2017年01月26日

スウェーデンの奴とは別?...理化学研究所、化学的に蜘蛛の糸を合成する方法を開発


Photo credit: TAKUMA KIMURA via VisualHunt / CC BY-NC-SA

※イメージ画像

強度の高い素材を安価に作ることができるんだそうです。

【低コストで大量生産可能】


IT mediaニュースが伝えるところによりますと、理化学研究所が1月19日、鉄に相当する強度があるクモ糸を再現したポリペプチドを、化学的に合成する方法を開発したと発表した、とのことです。石油由来の高強度材料の代替品を、低コストで大量生産できる可能性がある、と記事は続けています。

【一長一短なの?】


クモは共喰いするから飼育が難しく、微生物による合成という方法もあるがコストが高くつくのが欠点だったようです。
研究チームは、生物を使わず、化学的にクモ糸を合成する方法を確立。まずアミノ酸エステルを材料に、硬い構造と柔らかい構造の2種類の「ポリペプチドブロック」を合成。これらを交互につなぎ合わせ、クモ糸タンパク質の配列に近い「マルチブロックポリペプチド」を作り出した。

と記事は伝えています。

少し前のAPF BB Newsにスウェーデンの研究チームが、大腸菌で生成されるタンパク質と、クモが糸を作る際のpH値の変化を再現する「紡績装置」を用いて、クモの妙技をまねることに成功したと発表した、と言うニュースがありました。

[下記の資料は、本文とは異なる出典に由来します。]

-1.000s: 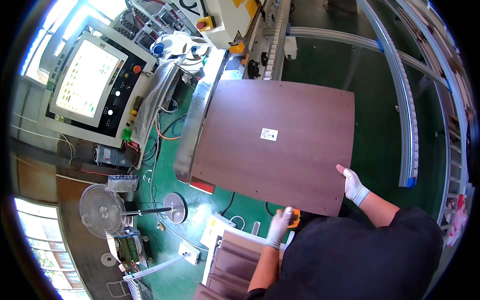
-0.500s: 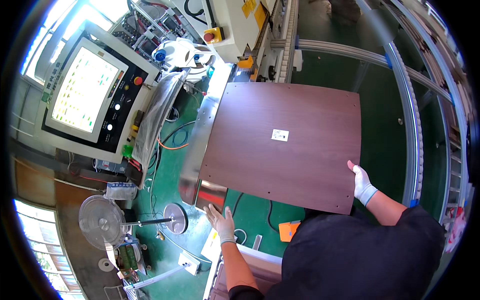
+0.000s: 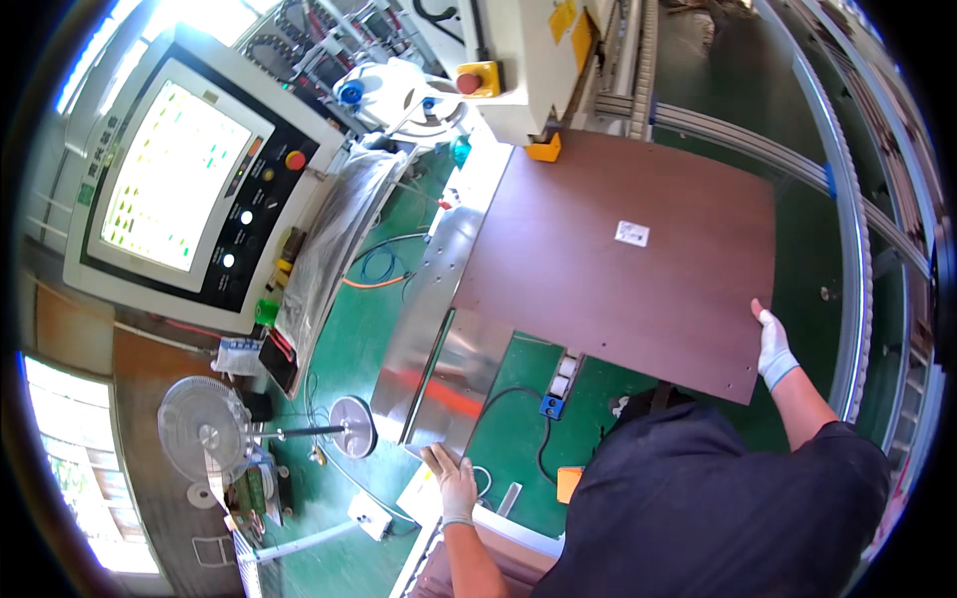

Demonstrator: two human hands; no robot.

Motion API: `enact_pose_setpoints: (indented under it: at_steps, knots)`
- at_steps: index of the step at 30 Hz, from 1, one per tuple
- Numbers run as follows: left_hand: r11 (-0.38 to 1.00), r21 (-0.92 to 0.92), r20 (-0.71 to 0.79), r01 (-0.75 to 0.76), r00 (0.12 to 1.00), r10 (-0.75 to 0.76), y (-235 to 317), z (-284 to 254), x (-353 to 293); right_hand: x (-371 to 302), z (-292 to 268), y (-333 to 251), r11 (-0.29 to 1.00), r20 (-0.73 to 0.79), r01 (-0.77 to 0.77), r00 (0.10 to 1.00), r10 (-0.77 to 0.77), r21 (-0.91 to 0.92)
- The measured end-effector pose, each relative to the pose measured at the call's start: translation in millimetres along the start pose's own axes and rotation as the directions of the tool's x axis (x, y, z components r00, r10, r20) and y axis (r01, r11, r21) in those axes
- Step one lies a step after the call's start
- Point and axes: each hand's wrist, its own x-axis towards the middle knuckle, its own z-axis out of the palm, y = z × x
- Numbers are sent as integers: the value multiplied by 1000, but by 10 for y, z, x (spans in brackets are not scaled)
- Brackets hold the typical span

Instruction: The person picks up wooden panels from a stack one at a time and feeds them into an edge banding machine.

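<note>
A large brown wood-look panel [image 3: 638, 269] lies flat, with a small white label [image 3: 632, 233] on its face and small holes along its edges. My right hand [image 3: 775, 344], in a pale glove, is closed on the panel's right edge near the close corner, thumb on top; the fingers beneath are hidden. The panel's left part rests on a shiny metal plate [image 3: 469, 364] with a dark slot along it. At the near end of this plate is my gloved left hand [image 3: 457, 493], fingers stretched out against its edge and apart from the panel.
A control console [image 3: 184, 189] with a lit screen stands at the left. Beyond the panel is a machine housing with a red stop button [image 3: 469, 84]. Metal rails [image 3: 847, 249] run along the right. A fan [image 3: 204, 434], cables and stacked panels [image 3: 518, 553] are nearby.
The panel has slid away from me along the metal plate, baring more of the plate, and its far edge now meets the machine. My right hand moved with it. The view has shifted too.
</note>
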Motion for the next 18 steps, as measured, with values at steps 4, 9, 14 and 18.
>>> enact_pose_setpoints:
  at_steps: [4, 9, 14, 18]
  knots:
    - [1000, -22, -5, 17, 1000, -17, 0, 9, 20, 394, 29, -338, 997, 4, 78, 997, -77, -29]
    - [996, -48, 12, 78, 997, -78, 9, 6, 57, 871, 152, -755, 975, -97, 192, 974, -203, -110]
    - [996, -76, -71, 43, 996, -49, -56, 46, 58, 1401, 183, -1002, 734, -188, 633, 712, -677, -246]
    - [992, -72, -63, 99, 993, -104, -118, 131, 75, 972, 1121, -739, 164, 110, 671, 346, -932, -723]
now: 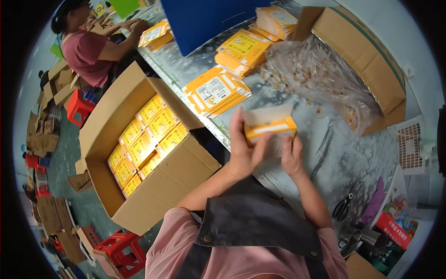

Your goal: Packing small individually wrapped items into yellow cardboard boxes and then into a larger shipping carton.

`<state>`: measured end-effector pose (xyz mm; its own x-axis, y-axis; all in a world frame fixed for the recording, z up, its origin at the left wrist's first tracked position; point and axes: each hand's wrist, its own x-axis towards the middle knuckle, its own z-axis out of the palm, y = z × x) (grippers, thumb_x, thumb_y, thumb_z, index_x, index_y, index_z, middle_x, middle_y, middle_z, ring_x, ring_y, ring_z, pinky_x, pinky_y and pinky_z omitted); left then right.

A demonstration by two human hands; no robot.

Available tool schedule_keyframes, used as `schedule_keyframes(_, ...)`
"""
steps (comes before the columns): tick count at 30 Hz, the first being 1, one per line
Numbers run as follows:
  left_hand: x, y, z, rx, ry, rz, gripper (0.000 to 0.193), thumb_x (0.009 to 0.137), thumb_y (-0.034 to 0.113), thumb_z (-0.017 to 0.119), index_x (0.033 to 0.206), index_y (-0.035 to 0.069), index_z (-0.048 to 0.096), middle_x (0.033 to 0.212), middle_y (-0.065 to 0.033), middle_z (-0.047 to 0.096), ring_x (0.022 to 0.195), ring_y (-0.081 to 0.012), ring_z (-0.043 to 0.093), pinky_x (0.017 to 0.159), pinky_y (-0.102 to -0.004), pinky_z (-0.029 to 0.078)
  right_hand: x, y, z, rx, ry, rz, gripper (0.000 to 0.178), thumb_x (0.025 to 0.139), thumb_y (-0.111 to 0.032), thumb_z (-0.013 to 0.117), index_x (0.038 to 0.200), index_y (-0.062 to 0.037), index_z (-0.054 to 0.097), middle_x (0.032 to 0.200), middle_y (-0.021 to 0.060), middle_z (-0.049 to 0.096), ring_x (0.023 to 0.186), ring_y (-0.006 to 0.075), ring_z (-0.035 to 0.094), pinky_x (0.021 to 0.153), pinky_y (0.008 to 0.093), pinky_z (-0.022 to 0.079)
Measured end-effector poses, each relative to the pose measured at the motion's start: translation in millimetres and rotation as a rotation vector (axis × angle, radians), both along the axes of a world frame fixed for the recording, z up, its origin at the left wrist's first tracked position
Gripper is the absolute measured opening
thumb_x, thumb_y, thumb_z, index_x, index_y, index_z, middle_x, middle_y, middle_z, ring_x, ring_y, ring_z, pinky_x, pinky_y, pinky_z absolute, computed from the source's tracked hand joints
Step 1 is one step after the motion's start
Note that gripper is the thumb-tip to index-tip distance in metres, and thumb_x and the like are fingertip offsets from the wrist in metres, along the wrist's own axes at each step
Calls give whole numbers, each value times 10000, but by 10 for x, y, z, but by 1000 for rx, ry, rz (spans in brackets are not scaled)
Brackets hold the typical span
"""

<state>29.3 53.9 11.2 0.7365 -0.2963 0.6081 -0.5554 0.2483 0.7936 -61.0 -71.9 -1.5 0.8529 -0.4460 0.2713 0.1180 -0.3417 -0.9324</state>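
Your left hand and right hand grip 1 yellow folding box over the worktable, fingers curled at its sides, white flap raised. Packed boxes already sit in the corrugated carton; flat box blanks seemingly await use.

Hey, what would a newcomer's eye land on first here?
Probably the open cardboard carton to the person's left, packed with yellow boxes. Then the small orange box at centre, pale flap raised, in the left hand, the right hand at its lower corner. The blue panel up top stands out too.
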Motion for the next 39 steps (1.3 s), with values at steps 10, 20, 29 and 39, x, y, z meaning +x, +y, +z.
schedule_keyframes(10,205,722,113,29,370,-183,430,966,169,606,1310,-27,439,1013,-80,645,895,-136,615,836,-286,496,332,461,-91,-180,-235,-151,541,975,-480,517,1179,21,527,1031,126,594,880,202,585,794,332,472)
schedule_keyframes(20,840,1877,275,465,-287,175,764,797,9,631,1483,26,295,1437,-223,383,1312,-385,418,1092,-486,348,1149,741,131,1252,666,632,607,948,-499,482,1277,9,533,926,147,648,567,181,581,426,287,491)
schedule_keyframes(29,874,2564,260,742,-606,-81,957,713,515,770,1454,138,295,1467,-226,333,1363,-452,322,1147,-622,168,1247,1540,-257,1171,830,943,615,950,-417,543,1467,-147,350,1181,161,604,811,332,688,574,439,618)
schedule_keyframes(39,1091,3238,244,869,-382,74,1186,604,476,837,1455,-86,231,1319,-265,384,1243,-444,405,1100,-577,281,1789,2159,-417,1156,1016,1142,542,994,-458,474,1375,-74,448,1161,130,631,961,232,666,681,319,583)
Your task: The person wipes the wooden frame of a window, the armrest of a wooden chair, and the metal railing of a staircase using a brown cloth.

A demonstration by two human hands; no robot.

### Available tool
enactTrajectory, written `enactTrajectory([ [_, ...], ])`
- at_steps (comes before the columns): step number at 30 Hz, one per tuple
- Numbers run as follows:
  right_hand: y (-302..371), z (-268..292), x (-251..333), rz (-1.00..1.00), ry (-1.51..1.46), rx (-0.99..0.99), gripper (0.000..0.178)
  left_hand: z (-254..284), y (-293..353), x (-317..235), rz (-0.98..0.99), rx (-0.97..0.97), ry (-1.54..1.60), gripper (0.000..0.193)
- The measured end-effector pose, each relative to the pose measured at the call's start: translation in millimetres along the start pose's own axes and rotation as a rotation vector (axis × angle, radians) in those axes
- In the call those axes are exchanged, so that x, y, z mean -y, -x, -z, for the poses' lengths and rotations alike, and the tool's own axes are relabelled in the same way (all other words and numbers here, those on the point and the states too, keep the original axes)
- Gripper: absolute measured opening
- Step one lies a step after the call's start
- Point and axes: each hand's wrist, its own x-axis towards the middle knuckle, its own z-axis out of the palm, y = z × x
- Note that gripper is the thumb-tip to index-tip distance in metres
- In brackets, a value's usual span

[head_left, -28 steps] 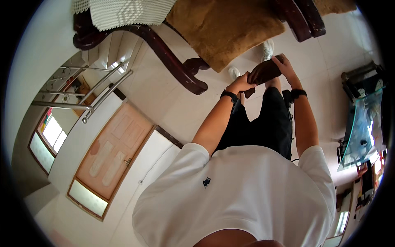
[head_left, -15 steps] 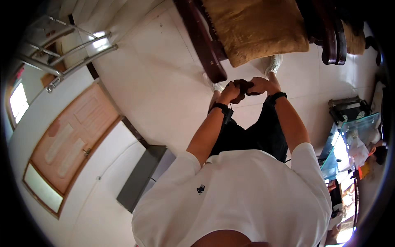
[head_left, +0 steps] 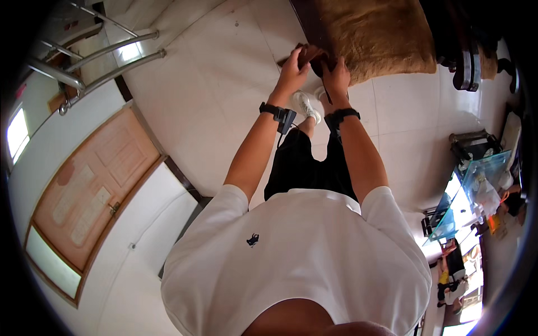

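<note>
My left hand [head_left: 292, 74] and my right hand [head_left: 337, 79] are stretched forward, close together. Between them is a dark brown, soft-looking folded item [head_left: 311, 55]. My left fingers are closed on its left part, while my right hand grips its right side. What exactly it is cannot be made out. Just beyond the hands stands a dark red wooden seat [head_left: 301, 19] with a tan cushion [head_left: 381, 42] on it. The brown item overlaps the near end of the seat's wood, and whether the two touch is unclear.
A pink-brown door [head_left: 95, 185] and a metal railing [head_left: 117, 67] are on the left. At the right stands a glass-topped table [head_left: 476, 179] with bags and small things, near a black case-like object [head_left: 475, 147]. A white shoe [head_left: 307, 106] shows below my hands.
Both hands have moved forward with the brown item, from near my knees to the edge of the wooden seat. My arms are straighter, and the view has shifted slightly.
</note>
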Motion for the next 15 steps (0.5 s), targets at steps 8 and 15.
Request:
enactTrajectory([
  [8, -42.5, 13.8, 21.5, -0.005, -0.107, 0.159, 0.04, -19.0, -45.8, -3.7, -0.16, 0.239, -0.62, 0.095],
  [15, -6.8, 36.4, -22.9, -0.095, -0.28, 0.12, 0.039, -43.0, -25.9, -39.3, -0.309, 0.494, -0.902, 0.067],
])
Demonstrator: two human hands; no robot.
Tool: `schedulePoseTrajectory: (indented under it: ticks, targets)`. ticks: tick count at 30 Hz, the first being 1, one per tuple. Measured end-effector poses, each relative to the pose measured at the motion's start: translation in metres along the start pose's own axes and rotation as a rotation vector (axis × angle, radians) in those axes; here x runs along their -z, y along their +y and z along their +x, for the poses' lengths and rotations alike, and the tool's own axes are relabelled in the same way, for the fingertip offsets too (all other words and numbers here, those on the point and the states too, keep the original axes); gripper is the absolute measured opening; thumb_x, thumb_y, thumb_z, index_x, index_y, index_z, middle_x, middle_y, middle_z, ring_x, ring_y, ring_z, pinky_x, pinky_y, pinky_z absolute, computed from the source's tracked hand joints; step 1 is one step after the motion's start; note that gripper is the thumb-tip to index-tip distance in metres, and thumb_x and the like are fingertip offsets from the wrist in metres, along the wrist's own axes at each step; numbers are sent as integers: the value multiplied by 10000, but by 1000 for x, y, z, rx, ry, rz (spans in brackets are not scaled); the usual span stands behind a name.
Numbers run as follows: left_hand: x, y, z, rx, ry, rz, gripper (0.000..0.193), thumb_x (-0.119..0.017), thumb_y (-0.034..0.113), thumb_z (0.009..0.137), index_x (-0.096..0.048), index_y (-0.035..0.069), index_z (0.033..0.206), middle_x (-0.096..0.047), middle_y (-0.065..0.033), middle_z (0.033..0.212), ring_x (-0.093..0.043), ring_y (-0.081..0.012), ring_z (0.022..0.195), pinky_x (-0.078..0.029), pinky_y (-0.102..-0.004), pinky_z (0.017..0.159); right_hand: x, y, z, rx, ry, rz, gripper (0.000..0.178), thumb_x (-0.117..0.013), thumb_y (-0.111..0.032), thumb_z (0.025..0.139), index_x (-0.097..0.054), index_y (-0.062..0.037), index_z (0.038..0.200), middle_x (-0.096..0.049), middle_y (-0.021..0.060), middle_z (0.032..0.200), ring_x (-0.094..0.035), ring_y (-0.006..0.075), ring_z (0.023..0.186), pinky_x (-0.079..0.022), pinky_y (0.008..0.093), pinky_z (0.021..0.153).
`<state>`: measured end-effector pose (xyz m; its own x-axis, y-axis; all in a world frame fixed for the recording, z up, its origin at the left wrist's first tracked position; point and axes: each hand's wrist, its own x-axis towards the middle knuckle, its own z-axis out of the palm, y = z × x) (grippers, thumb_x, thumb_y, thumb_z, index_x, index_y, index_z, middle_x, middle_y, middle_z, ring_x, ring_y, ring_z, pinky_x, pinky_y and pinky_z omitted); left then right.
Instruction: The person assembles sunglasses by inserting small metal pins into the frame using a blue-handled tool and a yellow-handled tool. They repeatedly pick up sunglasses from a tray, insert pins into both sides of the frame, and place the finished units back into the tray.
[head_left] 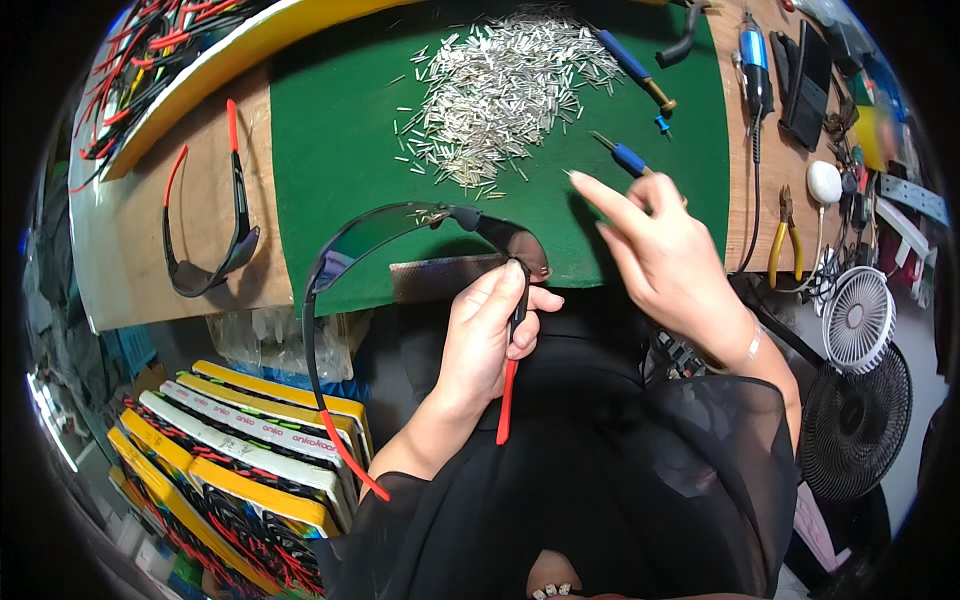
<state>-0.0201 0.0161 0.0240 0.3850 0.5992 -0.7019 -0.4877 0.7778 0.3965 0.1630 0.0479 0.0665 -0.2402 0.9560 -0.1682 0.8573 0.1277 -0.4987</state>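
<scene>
A pair of dark-lensed sunglasses [310, 340] with a black frame and red temple tips is in my left hand [485, 325]. My thumb and fingers pinch it near the right hinge, over the mat's front edge. My right hand [665, 250] hovers over the green mat with index finger and thumb apart. A blue-handled screwdriver [629, 158] passes behind its curled fingers and seems held there. By the index fingertip shows a tiny bright sliver, too small to name. Beyond the hands lies a heap of small silver metal pins [500, 95].
Another blue-handled tool [630, 62] and a blue pushpin [662, 125] lie right of the heap. Finished-looking sunglasses [210, 270] rest at left. Yellow-handled pliers [786, 240], a blue electric screwdriver [754, 65] and fans [858, 318] are at right. Trays of glasses [250, 420] stand lower left.
</scene>
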Motion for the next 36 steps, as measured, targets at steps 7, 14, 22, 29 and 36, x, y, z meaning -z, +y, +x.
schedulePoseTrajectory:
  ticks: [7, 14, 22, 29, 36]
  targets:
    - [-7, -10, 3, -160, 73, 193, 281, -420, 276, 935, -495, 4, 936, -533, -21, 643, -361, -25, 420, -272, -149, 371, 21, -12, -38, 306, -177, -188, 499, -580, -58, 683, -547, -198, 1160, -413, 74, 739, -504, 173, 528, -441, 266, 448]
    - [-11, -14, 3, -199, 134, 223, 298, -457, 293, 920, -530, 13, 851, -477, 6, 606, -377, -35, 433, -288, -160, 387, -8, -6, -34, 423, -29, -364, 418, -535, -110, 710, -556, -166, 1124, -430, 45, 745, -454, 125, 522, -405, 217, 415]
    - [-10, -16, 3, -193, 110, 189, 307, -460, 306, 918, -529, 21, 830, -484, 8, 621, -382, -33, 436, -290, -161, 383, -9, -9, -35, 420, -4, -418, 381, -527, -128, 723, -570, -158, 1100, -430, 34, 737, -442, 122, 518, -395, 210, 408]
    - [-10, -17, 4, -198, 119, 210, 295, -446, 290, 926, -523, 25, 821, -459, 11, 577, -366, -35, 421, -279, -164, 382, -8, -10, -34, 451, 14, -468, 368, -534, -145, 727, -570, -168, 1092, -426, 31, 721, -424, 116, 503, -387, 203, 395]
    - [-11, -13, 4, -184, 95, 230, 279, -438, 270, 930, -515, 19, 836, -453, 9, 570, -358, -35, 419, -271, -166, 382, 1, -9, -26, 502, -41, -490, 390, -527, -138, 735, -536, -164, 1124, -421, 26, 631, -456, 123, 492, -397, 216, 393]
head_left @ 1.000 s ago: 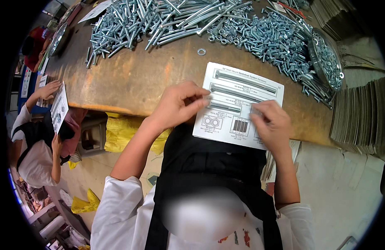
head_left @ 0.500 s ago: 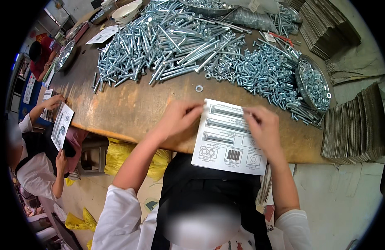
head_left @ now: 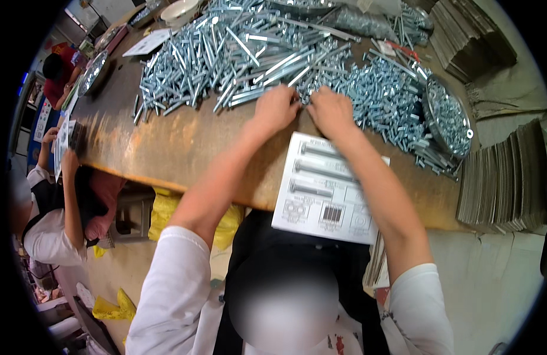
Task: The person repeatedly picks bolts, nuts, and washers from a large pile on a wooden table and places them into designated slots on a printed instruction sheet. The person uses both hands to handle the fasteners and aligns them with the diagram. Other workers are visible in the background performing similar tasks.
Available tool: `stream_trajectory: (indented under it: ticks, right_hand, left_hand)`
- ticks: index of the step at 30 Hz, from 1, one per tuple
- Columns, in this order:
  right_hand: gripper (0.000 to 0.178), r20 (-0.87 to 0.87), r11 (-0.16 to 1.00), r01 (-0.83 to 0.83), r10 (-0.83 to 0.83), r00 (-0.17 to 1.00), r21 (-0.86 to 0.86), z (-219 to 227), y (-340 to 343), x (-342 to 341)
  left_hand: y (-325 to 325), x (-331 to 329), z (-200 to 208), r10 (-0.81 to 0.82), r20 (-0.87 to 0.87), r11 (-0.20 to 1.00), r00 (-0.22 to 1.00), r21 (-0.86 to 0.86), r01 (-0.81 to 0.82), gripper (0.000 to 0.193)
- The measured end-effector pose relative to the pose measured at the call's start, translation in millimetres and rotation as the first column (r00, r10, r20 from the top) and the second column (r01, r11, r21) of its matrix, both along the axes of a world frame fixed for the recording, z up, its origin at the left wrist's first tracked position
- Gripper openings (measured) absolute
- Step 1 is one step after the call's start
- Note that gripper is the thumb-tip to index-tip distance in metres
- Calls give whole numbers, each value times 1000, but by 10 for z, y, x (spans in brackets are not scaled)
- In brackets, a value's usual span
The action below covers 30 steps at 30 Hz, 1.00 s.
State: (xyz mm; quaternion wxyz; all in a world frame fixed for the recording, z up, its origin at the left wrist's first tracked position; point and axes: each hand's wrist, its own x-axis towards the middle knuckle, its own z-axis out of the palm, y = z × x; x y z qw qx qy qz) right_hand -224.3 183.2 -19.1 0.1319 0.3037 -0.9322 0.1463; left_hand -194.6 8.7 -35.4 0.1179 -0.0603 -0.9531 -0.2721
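Note:
Both my hands have reached the near edge of a pile of silvery nuts (head_left: pixel 329 71) on the wooden table. My left hand (head_left: pixel 277 109) has curled fingers, its fingertips pressed close together at the nuts. Facing it, a small gap away, my right hand (head_left: pixel 332 112) is closed with its fingertips bent down. Whatever small parts they pinch is too hidden to make out. A white printed sheet (head_left: pixel 314 201) with pictures of bolts lies at the table's front edge, partly under my right forearm. Long bolts (head_left: pixel 214 65) are heaped to the left, shorter bolts (head_left: pixel 383 100) to the right.
A round metal dish (head_left: pixel 428 123) of small parts stands at the right. Cardboard stacks (head_left: pixel 504 177) are beyond the table's right side. A person (head_left: pixel 52 236) at the left handles another printed sheet (head_left: pixel 62 145). Yellow bags (head_left: pixel 166 219) lie below the table.
My hands have left the printed sheet and moved forward to the nuts. The loose nut or washer in front of the pile no longer shows. At the left, the person's sheet has shifted.

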Motion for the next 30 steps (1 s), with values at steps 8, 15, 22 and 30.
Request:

こちらは微生物による合成?ということになるんでしょうか?

AFPの取材に「これで、刺激の強い化学物質を使わずに人工のクモ糸を紡ぐことが世界で初めて可能になった」「細菌で生成される多量のタンパク質を用いれば、大腸菌の培養液1リットルから1000メートル分の生体模倣繊維を紡ぐことができる」

と記事が伝えています。

ということから、両者は別モノなんでしょうね。^^;

【出来上がる”クモの糸”の性質は違うのかな?】


記事を読む限り元になるものも、製造工程も違うように思えるのですが、これって、出来上がった蜘蛛の糸状の繊維(と言っていいのかな??)の性質って同じようなものになるんですかね?
それとも、微妙に違うものになるんでしょうか?

いずれにせよ、低コストで量産出来て、安価に使えるようになれば石油由来の高強度材料の代替品となるのでよいことかもしれません。

鉄筋より強い素材が作れるなら、構造物や車なんかの躯体にも使えていいかもしれません。
今後の研究と動向に注視したいところです。